Are you asking how they relate/compare to one another?

  • progn is pure sequential evaluation of Lisp forms
  • let is the same but with local variable binding at the start and unbinding at the end
  • lambda evaluates to an anonymous function under dynamic binding, and a closure under lexical-binding

how would you implement lambda and progn just using let?

That depends on what you mean by "implement using let". You can't use let alone to define a function, macro, or special form that will do the same thing as either lambda or progn, but some rewriting is possible in the case of progn:

;; Expressions of this form:
(progn BODY...)
;; can generally be written as:
(let () BODY...)

No such rewrite is possible for anonymous functions and closures in general, because their evaluation semantics and byte-compilation are quite different to those of let.

;; For example, this expression:
(lambda (x) (1+ x))
;; is not, under dynamic binding, the same as:
(list 'lambda '(x) '(1+ x))
;; and not, under lexical binding, the same as:
(list 'closure '(t) '(x) '(+ x y))

b) Is (progn (progn (A) (B) (C))) always equivalent to (progn ((A) (B) (C)))?

No, those two forms are never equivalent.

(progn (progn (A) (B) (C))) is valid Elisp which evaluates (A), (B), and (C) in that order, and returns the result of evaluating (C).

(progn ((A) (B) (C))) is valid if and only if (A) is a valid (lambda ...) expression, as the first element of an evaluated list must already be (not evaluate to) a valid function object.

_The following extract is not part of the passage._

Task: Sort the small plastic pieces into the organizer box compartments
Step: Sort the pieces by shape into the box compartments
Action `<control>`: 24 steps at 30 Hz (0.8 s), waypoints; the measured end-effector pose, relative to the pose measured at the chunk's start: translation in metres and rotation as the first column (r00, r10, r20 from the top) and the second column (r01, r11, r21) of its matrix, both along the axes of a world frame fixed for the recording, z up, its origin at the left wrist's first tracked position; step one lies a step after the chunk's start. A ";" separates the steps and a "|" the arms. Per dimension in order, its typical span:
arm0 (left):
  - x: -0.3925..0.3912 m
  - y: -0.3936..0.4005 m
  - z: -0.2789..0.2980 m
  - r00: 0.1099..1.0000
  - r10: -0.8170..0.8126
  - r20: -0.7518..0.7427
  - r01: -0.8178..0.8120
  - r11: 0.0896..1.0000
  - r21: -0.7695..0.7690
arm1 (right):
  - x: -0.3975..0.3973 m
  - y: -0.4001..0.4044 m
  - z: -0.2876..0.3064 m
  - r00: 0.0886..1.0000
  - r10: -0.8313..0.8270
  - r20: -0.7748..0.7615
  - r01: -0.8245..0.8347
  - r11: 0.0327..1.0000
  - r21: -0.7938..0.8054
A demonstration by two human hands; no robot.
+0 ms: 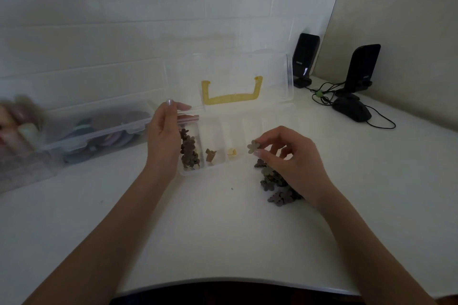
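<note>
A clear organizer box lies open, lid upright with yellow handle. Brown flower pieces fill its leftmost compartment. A loose pile lies right of it.

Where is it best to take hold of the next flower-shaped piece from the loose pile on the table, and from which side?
Pinch one top piece of the pile by its thin petal edges, coming from above and from the left. The pieces lie flat and overlapping, and the right hand, already pinching a tan flower piece, covers the pile's right side.
</note>
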State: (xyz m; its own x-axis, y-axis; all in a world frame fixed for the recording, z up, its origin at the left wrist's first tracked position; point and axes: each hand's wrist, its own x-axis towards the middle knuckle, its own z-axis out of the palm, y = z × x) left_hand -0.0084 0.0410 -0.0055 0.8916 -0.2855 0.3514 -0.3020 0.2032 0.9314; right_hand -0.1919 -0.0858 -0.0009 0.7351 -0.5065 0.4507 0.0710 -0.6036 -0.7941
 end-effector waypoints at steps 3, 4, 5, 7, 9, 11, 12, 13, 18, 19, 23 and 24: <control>-0.001 0.000 0.000 1.000 0.001 0.018 -0.001 1.000 0.015 | 0.013 0.017 0.013 1.000 0.026 0.014 -0.023 0.985 -0.170; -0.001 0.000 0.000 1.000 0.002 0.022 -0.002 1.000 0.018 | 0.021 0.025 0.018 0.999 0.051 0.002 -0.049 0.970 -0.239; -0.001 0.000 0.000 1.000 0.002 0.024 -0.002 1.000 0.018 | 0.030 0.033 0.022 0.997 0.080 -0.011 -0.079 0.950 -0.303; -0.001 0.000 -0.002 0.999 -0.008 0.034 0.008 1.000 0.009 | 0.051 0.046 0.028 0.992 0.120 -0.038 -0.125 0.913 -0.387; 0.000 0.001 -0.003 0.999 -0.041 0.037 0.041 0.999 -0.012 | 0.072 0.054 0.027 0.994 0.092 -0.052 -0.106 0.864 -0.493; 0.000 0.001 -0.003 0.998 -0.058 0.011 0.059 0.998 -0.032 | 0.088 0.055 0.021 1.000 0.004 -0.031 -0.023 0.768 -0.641; 0.000 0.000 -0.003 0.999 -0.054 -0.003 0.054 0.998 -0.033 | 0.092 0.053 0.018 0.999 -0.039 -0.020 0.015 0.731 -0.682; 0.000 0.000 -0.003 0.999 -0.047 -0.010 0.047 0.999 -0.028 | 0.093 0.052 0.016 0.997 -0.073 -0.011 0.045 0.718 -0.695; -0.002 -0.002 -0.001 1.000 -0.009 0.010 0.010 1.000 -0.019 | 0.079 0.048 0.009 0.995 -0.090 0.037 0.090 0.697 -0.711; -0.003 -0.002 0.000 1.000 -0.005 0.014 0.005 1.000 -0.017 | 0.077 0.049 0.007 0.995 -0.101 0.009 0.074 0.663 -0.745; -0.002 -0.003 -0.001 1.000 -0.007 0.010 0.007 1.000 0.000 | 0.078 0.053 0.003 0.966 -0.228 -0.120 0.014 0.512 -0.859; -0.002 -0.003 -0.001 1.000 -0.005 0.009 0.005 1.000 0.002 | 0.078 0.054 0.002 0.959 -0.250 -0.137 0.005 0.495 -0.869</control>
State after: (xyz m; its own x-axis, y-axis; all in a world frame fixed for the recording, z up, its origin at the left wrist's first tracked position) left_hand -0.0100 0.0381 -0.0069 0.8869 -0.2909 0.3588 -0.3094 0.2027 0.9291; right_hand -0.1139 -0.0317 0.0013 0.8306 -0.0592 0.5538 -0.1610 -0.9774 0.1369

In that case, (B) and (C) are evaluated and passed as arguments to the anonymous function/closure (A), whose result is then returned by progn.

(I have the faint impression that expressions of the form ((lambda ...)) are meant to eventually be outlawed in Elisp, but I'm not sure.)

Update from Comments

In asking b), I meant to ask about the semantics and evaluation of the "implicit" progn in let/lambda and an explicit progn in their body, i.e. how does (let () (progn BODY...)) work?

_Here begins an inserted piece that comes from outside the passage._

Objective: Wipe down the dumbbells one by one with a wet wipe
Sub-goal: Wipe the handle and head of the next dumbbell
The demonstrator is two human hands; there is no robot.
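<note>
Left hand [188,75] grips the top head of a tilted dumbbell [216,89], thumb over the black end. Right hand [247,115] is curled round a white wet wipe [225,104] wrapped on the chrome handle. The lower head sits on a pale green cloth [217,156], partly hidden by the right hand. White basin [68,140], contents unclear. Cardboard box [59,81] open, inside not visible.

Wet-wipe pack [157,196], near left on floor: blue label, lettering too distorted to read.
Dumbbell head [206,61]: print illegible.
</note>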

(let () (progn BODY...)) is effectively the same as (progn (progn BODY...)), which is effectively the same as (progn BODY...), i.e. adding an explicit progn where there is already an implicit one is practically redundant/idempotent.

The special form let is actually implemented in terms of progn; see src/eval.c:

DEFUN ("let", Flet, Slet, 1, UNEVALLED, 0,
       doc: /* Bind variables according to VARLIST then eval BODY.
The value of the last form in BODY is returned.
Each element of VARLIST is a symbol (which is bound to nil)
or a list (SYMBOL VALUEFORM) (which binds SYMBOL to the value of VALUEFORM).
All the VALUEFORMs are evalled before any symbols are bound.
usage: (let VARLIST BODY...)  */)
  (Lisp_Object args)
{
  /* Bind local variables according to first argument.  */
  Lisp_Object varlist = XCAR (args);
  ptrdiff_t count = SPECPDL_INDEX ();
  /* ...magic happens here...  */

  /* Pass remaining arguments to 'progn'.  */
  Lisp_Object elt = Fprogn (XCDR (args));

  /* Unbind local variables; return result of 'progn'.  */
  return SAFE_FREE_UNBIND_TO (count, elt);
}

Note that idiomatic Elisp avoids redundant nesting of progn where possible.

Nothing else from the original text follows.